⟨

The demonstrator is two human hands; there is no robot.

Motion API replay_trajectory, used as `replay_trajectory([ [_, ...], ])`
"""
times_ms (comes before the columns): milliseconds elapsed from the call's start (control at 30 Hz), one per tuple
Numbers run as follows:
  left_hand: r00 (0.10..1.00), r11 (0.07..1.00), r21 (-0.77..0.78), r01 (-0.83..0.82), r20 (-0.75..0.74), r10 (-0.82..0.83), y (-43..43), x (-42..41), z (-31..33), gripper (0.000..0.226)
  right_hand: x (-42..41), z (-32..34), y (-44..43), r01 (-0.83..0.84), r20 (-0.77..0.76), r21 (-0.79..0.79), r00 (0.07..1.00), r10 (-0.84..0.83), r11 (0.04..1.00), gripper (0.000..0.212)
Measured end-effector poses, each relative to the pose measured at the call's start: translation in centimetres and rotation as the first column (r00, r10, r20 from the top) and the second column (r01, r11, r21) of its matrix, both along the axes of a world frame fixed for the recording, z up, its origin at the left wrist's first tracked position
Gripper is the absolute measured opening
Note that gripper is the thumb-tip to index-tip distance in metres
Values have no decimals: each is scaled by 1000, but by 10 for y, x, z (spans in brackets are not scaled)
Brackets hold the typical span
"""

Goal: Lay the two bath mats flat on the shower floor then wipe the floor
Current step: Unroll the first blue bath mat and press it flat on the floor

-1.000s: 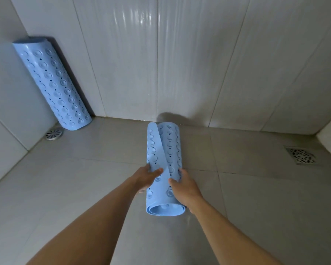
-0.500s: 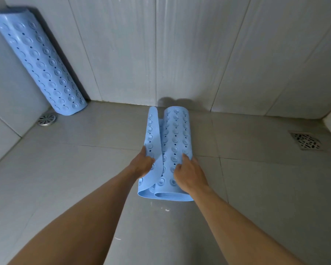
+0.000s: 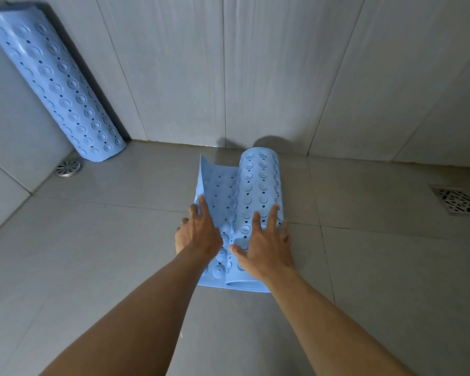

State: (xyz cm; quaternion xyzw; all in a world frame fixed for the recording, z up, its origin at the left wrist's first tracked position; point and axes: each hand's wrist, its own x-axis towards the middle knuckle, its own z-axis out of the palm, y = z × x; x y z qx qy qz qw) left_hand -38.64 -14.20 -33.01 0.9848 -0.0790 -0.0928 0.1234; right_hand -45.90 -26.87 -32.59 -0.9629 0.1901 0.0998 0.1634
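**Shower floor: one mat half open under both hands, second mat rolled in the corner**

The near mat [image 3: 258, 191], pale blue with holes and round cups, lies on the grey tiled shower floor [image 3: 92, 253]. It is partly unrolled. Its left portion is opened out as a flap whose far left edge curls up off the tiles, and its right portion is a roll lying lengthwise.

The left hand [image 3: 198, 234] rests on the flap near that mat's left edge, fingers straight and close together, gripping nothing. The right hand [image 3: 266, 248] lies on top of the roll, fingers spread wide and thumb out toward the flap, palm down, also gripping nothing.

Surroundings, taken from the near mat:
- The back wall [image 3: 255, 77] rises just beyond its far end, and the roll's shadow falls on the wall's foot.
- The second mat [image 3: 57, 85], fully rolled, stands on end well off to the far left, leaning in the corner.
- A round drain [image 3: 68, 167] sits in the floor to the left, just beside the foot of the second mat.
- A square drain [image 3: 457, 202] sits well apart to the right, on the roll's side.
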Motion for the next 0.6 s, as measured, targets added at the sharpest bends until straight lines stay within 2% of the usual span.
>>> replay_trajectory([
  [67,992,974,205,93,69,-109,6,-2,-12,108,-1,-2,-1,0,29,-11,1000,0,1000,98],
  [100,981,935,332,126,96,-166,9,-3,-17,105,-1,-4,-2,4,41,-12,999,-3,1000,96],
  [167,966,845,505,173,82,-246,12,-5,-22,81,-1,-6,-2,19,56,-3,998,-18,1000,92],
  [233,959,770,604,204,35,-282,11,-3,-22,70,0,-6,-2,36,58,-9,998,-36,999,87],
  [333,951,703,682,203,35,-308,5,0,-18,69,1,-6,-3,6,39,-87,999,-2,996,80],
  [400,953,691,688,223,-3,-304,3,1,-18,71,2,-6,-4,-31,20,-104,999,33,994,76],
  [467,962,740,623,252,-75,-264,4,2,-26,71,1,-5,-6,-50,-10,-98,999,49,994,73],
  [533,964,871,426,245,-205,-171,10,3,-36,69,0,-4,-9,-68,-39,-94,997,65,993,70],
  [600,939,939,264,220,-317,-131,17,3,-42,69,-1,-3,-10,-58,-41,-85,998,55,995,67],
])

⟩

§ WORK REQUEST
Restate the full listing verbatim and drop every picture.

§ SOLUTION
The demonstrator is two human hands; there is no robot.

Motion API replay_trajectory, used as `replay_trajectory([ [_, ...], ])`
"""
times_ms (comes before the columns): milliseconds elapsed from the call's start (control at 30 Hz), one per tuple
Numbers run as follows:
  left_hand: r00 (0.10..1.00), r11 (0.07..1.00), r21 (-0.77..0.78), r01 (-0.83..0.82), r20 (-0.75..0.74), r10 (-0.82..0.83), y (-43..43), x (-42..41), z (-31..33), gripper (0.000..0.226)
  right_hand: x (-42..41), z (-32..34), y (-44..43), r01 (-0.83..0.84), r20 (-0.77..0.76), r21 (-0.79..0.79), r00 (0.07..1.00), r10 (-0.84..0.83), r11 (0.04..1.00), gripper (0.000..0.212)
Measured end-effector poses, each relative to the pose measured at the call's start: translation in centimetres and rotation as the first column (r00, r10, r20 from the top) and the second column (r01, r11, r21) of its matrix, both along the axes of a world frame fixed for the recording, z up, its origin at the left wrist's first tracked position
Gripper is the absolute measured opening
Note that gripper is the thumb-tip to index-tip distance in metres
Values have no decimals: each is scaled by 1000, but by 10 for y, x, z (spans in brackets are not scaled)
Brackets hold the typical span
"""

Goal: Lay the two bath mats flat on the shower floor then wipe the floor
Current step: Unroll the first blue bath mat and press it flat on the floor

-1.000s: 
-0.500s: 
+0.000s: 

State: (xyz cm; quaternion xyzw; all in a world frame fixed for the recording, z up, its origin at the left wrist's first tracked position; point and axes: each hand's wrist, its own x-axis towards the middle knuckle, its own z-axis out of the palm, y = z × x; x y z qx qy qz qw) left_hand -38.64 -14.20 -33.01 0.9848 -0.0790 -0.0928 0.1234; right_hand -45.90 -26.87 -32.59 -0.9629 0.1901 0.0998 0.1634
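**Shower floor: one mat half open under both hands, second mat rolled in the corner**

The near mat [image 3: 258, 191], pale blue with holes and round cups, lies on the grey tiled shower floor [image 3: 92, 253]. It is partly unrolled. Its left portion is opened out as a flap whose far left edge curls up off the tiles, and its right portion is a roll lying lengthwise.

The left hand [image 3: 198, 234] rests on the flap near that mat's left edge, fingers straight and close together, gripping nothing. The right hand [image 3: 266, 248] lies on top of the roll, fingers spread wide and thumb out toward the flap, palm down, also gripping nothing.

Surroundings, taken from the near mat:
- The back wall [image 3: 255, 77] rises just beyond its far end, and the roll's shadow falls on the wall's foot.
- The second mat [image 3: 57, 85], fully rolled, stands on end well off to the far left, leaning in the corner.
- A round drain [image 3: 68, 167] sits in the floor to the left, just beside the foot of the second mat.
- A square drain [image 3: 457, 202] sits well apart to the right, on the roll's side.
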Motion for the next 0.6 s, as measured, targets added at the sharpest bends until straight lines stay within 2% of the usual span.
>>> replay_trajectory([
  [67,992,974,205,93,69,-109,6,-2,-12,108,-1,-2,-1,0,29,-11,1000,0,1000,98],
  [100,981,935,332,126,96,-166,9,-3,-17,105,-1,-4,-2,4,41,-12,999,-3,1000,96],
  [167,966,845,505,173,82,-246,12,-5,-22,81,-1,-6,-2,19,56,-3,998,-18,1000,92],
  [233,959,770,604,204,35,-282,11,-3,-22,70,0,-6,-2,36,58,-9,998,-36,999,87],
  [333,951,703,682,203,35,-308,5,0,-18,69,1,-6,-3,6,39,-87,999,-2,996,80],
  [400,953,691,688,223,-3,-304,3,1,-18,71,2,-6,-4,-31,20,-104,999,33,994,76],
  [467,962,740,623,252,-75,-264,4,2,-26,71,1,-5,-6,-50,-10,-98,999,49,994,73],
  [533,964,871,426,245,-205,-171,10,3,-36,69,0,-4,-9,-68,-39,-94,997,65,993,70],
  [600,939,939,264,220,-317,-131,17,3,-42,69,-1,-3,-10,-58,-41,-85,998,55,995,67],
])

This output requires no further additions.